# Your instructions
Whenever a line carries the word "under", pull it out of the entries.
Input section start
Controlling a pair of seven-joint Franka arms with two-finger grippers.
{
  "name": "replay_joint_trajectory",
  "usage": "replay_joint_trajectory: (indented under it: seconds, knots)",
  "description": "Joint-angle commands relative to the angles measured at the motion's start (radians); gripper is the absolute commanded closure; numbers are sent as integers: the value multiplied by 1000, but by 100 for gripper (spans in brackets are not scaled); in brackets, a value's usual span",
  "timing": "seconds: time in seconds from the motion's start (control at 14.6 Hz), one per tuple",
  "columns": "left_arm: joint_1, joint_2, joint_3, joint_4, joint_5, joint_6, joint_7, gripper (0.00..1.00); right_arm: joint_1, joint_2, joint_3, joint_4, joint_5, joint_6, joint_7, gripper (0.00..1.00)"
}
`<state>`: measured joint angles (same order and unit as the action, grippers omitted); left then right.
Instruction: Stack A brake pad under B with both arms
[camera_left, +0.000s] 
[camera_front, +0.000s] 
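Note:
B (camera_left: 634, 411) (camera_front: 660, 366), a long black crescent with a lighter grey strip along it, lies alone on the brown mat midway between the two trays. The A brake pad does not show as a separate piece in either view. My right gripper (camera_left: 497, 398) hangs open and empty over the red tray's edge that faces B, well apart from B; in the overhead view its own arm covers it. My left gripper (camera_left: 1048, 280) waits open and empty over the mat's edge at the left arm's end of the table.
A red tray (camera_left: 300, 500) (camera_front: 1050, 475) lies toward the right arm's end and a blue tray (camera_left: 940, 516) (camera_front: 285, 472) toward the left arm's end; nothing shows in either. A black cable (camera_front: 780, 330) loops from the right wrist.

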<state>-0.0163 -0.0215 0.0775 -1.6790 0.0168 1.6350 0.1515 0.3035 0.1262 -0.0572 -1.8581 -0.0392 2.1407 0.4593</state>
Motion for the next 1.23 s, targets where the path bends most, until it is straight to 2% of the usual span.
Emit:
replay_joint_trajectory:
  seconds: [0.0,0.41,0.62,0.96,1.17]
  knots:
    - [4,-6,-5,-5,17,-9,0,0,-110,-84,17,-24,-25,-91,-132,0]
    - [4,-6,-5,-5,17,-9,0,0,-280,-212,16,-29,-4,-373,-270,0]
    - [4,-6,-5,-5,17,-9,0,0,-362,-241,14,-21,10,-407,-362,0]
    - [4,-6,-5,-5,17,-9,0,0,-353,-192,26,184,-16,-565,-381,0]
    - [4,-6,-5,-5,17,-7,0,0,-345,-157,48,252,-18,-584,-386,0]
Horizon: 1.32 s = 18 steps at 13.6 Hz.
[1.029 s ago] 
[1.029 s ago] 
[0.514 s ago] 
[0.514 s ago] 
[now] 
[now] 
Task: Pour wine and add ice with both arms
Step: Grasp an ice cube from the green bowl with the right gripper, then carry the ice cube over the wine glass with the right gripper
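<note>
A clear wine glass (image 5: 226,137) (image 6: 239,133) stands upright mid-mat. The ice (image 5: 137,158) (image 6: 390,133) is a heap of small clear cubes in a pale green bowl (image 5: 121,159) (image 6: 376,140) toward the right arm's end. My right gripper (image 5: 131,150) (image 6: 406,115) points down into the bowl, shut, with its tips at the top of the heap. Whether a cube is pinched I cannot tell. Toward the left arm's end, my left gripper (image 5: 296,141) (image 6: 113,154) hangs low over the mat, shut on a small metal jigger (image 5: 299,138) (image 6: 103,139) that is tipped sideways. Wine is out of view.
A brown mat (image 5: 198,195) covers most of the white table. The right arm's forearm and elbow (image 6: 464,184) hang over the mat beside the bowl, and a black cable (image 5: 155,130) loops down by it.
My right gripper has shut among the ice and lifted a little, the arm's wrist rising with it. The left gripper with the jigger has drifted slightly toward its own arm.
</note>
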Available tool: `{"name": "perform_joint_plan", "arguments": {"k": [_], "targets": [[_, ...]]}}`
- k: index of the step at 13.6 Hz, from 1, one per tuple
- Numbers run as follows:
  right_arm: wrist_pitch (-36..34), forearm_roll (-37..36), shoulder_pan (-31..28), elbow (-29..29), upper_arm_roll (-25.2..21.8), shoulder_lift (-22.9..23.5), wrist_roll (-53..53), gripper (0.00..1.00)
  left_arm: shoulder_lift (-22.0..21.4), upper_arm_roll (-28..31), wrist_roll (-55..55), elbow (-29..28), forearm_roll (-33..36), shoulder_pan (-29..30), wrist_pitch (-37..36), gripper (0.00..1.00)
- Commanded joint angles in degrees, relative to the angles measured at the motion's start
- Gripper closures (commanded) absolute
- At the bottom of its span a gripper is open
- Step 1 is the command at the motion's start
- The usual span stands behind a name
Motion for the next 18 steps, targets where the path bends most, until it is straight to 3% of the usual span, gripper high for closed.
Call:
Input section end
# Solved exercise
  "usage": "replay_joint_trajectory: (indented under it: seconds, knots)",
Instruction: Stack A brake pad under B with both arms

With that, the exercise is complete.